[Recorded information — start]

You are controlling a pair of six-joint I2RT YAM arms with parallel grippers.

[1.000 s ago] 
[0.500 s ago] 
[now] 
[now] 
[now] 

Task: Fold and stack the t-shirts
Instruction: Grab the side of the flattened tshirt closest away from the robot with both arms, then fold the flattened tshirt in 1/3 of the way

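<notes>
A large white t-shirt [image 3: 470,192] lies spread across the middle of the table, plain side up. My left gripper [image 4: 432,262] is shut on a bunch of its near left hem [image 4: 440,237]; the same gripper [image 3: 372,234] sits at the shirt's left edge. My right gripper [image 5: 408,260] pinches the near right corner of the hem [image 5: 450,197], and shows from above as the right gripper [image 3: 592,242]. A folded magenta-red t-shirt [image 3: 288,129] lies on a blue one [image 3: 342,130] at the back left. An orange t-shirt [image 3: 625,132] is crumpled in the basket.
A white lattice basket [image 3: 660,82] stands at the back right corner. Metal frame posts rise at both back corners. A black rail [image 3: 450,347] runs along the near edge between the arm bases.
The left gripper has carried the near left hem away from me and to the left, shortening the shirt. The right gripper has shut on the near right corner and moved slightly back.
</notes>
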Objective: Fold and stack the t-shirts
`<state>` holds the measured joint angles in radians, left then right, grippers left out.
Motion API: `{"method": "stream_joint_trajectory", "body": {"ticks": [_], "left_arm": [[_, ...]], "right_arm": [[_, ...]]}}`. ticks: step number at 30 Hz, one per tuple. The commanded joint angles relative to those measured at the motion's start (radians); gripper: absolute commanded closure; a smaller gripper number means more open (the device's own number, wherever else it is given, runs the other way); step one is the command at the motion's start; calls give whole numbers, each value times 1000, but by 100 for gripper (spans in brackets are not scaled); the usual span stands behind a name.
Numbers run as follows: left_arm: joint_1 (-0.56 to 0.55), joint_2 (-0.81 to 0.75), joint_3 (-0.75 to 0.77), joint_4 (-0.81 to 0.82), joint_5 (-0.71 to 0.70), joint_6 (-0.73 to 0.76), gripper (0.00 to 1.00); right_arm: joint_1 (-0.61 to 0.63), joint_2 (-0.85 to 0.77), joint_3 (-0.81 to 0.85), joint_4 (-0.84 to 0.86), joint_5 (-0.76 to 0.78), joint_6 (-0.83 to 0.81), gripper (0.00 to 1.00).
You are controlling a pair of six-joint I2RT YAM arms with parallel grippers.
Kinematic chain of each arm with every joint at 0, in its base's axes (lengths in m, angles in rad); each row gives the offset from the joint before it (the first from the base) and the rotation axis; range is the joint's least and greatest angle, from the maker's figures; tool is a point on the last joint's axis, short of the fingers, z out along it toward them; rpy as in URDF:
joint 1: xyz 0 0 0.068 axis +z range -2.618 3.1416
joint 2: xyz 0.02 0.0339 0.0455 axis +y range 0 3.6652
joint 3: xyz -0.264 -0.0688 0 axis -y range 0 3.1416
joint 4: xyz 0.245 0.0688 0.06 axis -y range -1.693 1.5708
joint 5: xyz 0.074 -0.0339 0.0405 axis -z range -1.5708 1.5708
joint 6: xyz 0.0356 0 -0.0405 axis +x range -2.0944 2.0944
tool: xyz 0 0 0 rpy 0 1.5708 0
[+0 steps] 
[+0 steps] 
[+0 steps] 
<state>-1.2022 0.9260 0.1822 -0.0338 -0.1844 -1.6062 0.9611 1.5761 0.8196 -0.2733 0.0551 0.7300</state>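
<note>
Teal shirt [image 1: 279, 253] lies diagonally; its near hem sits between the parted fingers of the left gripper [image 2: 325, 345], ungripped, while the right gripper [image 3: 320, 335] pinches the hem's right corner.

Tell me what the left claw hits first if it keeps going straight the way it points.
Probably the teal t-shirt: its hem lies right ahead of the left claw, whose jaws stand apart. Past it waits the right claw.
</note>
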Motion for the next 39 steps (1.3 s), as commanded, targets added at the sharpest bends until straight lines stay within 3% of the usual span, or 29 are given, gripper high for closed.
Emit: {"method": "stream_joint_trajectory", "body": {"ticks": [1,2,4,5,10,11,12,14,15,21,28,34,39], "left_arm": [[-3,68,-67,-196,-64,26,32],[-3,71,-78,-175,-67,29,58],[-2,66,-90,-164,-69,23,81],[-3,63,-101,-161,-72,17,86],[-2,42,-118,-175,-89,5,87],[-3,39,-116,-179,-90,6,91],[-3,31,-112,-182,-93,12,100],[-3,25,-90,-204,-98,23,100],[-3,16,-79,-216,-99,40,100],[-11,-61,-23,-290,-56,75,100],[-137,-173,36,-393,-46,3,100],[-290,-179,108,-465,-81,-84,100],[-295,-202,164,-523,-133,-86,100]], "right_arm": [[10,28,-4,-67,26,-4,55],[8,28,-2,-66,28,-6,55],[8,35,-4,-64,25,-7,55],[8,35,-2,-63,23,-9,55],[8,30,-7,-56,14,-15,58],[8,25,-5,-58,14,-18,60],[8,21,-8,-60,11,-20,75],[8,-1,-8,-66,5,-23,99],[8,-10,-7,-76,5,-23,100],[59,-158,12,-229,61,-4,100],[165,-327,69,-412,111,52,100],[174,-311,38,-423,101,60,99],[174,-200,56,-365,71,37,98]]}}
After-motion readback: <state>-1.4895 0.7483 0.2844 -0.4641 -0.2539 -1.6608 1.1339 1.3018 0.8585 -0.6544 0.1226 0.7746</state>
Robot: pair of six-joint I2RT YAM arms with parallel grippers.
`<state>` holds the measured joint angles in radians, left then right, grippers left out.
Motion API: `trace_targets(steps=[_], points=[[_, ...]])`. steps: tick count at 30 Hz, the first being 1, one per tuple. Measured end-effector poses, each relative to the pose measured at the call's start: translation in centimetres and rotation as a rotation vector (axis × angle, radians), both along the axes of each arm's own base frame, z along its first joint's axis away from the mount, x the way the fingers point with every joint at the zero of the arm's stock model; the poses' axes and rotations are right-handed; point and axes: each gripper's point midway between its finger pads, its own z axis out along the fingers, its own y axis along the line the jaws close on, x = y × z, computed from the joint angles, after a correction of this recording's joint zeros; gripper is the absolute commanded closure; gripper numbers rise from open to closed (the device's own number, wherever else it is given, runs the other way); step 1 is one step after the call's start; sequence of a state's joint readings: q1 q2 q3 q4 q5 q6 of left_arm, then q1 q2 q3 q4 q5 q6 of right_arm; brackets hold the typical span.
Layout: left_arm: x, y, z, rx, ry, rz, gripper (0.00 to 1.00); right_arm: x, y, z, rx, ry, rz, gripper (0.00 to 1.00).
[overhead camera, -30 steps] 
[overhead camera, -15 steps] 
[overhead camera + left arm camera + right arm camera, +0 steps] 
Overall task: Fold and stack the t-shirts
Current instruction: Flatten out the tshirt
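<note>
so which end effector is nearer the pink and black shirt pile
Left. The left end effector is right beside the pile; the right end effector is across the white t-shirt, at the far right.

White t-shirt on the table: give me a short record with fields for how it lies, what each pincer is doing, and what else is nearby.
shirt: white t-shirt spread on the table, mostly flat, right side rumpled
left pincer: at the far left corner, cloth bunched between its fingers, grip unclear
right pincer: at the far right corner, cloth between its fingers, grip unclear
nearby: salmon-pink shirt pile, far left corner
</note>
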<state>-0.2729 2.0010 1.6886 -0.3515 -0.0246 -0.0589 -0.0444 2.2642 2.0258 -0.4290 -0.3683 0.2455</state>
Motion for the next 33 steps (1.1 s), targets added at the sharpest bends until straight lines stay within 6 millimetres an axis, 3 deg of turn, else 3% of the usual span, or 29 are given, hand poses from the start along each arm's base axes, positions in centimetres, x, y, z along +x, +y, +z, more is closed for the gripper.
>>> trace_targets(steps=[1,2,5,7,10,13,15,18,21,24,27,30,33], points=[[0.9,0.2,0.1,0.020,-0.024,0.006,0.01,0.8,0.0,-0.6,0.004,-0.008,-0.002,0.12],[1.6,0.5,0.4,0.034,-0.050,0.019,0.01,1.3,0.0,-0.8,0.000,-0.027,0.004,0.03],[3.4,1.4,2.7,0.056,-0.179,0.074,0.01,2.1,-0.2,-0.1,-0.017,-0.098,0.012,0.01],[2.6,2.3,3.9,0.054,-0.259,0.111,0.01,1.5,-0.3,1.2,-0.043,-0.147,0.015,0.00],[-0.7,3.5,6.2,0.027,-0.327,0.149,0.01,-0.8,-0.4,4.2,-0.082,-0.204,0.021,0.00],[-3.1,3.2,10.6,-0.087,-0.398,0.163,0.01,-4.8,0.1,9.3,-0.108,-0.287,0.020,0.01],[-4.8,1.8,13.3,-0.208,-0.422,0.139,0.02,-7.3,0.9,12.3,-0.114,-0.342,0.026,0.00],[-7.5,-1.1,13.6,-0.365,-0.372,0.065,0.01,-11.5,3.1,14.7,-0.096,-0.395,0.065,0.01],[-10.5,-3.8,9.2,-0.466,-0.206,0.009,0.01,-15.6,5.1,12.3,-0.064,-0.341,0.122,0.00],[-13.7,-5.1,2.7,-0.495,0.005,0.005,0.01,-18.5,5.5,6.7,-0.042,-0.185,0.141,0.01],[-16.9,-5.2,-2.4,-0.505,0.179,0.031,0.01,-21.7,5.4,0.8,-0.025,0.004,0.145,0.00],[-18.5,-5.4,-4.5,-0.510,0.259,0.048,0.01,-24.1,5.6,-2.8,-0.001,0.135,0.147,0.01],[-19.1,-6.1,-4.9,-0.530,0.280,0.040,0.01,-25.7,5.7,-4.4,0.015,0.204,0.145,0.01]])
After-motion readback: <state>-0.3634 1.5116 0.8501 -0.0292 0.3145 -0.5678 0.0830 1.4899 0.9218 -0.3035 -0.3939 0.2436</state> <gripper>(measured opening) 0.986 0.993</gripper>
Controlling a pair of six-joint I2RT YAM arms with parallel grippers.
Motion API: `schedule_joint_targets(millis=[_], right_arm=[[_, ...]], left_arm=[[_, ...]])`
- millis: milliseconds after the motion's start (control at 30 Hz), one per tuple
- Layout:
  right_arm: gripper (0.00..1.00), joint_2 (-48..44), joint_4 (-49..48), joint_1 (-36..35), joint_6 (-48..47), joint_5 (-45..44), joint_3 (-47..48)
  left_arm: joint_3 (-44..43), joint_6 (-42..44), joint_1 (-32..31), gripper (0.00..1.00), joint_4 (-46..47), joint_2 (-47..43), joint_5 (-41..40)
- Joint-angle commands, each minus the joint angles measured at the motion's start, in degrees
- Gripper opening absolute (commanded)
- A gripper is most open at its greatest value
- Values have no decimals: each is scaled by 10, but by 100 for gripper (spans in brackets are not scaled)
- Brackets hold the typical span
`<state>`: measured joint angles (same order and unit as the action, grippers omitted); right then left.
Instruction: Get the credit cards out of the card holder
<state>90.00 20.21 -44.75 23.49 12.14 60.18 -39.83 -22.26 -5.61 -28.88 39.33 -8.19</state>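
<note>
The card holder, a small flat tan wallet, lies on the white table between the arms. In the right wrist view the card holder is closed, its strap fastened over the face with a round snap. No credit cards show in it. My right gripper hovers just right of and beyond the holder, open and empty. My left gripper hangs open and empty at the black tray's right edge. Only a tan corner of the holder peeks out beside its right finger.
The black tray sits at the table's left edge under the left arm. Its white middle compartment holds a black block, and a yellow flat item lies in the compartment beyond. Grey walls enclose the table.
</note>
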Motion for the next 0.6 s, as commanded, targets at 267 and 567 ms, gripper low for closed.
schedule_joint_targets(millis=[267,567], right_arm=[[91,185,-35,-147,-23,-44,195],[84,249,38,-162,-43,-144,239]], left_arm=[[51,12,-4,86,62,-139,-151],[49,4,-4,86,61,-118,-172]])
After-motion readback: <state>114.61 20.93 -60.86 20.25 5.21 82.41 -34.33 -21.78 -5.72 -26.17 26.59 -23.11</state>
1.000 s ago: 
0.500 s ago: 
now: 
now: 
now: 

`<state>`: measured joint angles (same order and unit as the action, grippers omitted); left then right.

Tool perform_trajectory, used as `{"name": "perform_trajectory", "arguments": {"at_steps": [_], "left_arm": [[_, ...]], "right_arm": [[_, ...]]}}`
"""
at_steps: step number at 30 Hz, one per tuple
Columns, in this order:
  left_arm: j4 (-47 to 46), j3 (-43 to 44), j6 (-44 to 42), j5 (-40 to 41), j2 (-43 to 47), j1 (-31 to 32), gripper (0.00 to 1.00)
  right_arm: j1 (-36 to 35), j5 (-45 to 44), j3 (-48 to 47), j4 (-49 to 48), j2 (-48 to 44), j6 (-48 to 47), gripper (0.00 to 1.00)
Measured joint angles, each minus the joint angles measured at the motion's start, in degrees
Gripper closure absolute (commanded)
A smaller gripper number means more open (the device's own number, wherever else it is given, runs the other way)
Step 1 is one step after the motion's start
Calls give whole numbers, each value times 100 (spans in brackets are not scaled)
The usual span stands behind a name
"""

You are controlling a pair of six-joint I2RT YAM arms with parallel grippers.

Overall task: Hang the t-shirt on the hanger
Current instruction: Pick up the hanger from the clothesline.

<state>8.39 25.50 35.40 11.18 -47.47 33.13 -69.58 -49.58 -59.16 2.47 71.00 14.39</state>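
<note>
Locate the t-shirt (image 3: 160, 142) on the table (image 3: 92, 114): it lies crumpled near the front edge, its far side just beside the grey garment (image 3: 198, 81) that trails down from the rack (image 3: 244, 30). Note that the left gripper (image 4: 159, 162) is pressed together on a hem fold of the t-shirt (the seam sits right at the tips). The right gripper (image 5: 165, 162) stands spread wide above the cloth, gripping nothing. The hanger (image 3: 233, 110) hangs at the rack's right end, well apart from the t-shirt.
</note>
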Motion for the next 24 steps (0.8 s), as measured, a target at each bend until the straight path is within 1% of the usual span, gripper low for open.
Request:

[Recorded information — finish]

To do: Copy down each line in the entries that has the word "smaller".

Solution:
Motion API: `{"method": "stream_joint_trajectory", "body": {"ticks": [_], "left_arm": [[_, ...]], "right_arm": [[_, ...]]}}`. ticks: step number at 30 Hz, one per tuple. The commanded joint angles relative to those measured at the motion's start (radians); gripper: absolute commanded closure; a smaller gripper number means more open (the device's own number, wherever else it is given, runs the other way); step one is the command at the motion's start; calls give whole numbers, each value times 1000, but by 100 for gripper (spans in brackets are not scaled); the usual span stands behind a name.
A smaller gripper number means more open (the device's own number, wherever else it is given, runs the other way)

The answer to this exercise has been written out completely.